## What you need to do
Among the lines of data below, reproduce only those from the one with "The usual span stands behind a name" through the one with "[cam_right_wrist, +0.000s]", exactly as they stand, both ends included.

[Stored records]
_____

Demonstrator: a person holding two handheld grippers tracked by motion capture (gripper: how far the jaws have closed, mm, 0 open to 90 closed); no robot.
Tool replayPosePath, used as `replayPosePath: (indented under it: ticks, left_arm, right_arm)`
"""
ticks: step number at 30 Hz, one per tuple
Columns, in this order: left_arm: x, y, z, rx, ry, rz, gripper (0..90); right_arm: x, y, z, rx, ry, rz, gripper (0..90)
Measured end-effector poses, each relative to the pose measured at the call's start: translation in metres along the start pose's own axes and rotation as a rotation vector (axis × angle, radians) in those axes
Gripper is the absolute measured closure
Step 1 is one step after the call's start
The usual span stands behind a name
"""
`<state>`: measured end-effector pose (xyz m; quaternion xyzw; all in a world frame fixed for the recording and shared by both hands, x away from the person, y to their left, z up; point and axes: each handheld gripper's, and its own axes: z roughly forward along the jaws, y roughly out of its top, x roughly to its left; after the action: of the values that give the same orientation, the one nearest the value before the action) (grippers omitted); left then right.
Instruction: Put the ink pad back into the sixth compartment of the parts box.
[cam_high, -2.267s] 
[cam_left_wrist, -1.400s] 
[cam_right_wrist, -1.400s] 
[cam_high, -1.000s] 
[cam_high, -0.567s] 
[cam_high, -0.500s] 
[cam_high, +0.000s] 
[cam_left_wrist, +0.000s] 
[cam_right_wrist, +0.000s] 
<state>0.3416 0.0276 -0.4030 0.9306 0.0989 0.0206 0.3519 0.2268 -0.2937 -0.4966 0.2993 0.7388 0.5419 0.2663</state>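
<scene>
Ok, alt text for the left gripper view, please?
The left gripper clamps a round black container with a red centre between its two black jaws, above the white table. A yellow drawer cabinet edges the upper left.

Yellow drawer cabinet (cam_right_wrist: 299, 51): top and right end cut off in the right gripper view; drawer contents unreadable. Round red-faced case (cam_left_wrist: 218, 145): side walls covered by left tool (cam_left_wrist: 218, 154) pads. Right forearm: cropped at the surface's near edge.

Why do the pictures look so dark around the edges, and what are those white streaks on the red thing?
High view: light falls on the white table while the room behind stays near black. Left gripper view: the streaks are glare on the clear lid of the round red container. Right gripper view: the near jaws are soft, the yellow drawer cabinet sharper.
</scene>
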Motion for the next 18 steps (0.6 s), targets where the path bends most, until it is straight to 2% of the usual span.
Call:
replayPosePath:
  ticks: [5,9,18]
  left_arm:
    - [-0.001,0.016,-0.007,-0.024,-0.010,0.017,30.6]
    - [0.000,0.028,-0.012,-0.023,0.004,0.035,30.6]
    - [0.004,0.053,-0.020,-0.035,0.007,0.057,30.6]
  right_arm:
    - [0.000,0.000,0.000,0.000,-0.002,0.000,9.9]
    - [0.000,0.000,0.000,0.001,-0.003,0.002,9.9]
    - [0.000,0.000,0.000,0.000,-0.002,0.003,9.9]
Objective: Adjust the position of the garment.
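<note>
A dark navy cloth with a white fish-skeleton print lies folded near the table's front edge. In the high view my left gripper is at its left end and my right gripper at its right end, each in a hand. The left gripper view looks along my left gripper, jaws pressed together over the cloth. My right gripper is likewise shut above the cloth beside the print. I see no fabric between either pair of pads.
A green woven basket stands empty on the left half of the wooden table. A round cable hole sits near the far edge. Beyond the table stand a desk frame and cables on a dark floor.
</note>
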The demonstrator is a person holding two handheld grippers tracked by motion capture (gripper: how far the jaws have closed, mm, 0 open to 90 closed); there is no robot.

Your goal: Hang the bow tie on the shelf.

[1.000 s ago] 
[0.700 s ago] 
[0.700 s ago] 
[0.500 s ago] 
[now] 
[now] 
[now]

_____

## Result
The usual span stands behind a name
"""
`<state>`: measured end-effector pose (xyz m; quaternion xyzw; all in a world frame fixed for the recording and shared by both hands, x away from the person, y to their left, z up; point and axes: each handheld gripper's, and its own axes: z roughly forward along the jaws, y roughly out of its top, x roughly to its left; after the action: of the values that give the same orientation, the one nearest the value before the action) (grippers omitted); left then right.
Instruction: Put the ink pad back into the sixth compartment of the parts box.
[cam_high, -2.267s] 
[cam_left_wrist, -1.400s] 
[cam_right_wrist, -1.400s] 
[cam_high, -1.000s] 
[cam_high, -0.567s] 
[cam_high, -0.500s] 
[cam_high, +0.000s] 
[cam_left_wrist, +0.000s] 
[cam_right_wrist, +0.000s] 

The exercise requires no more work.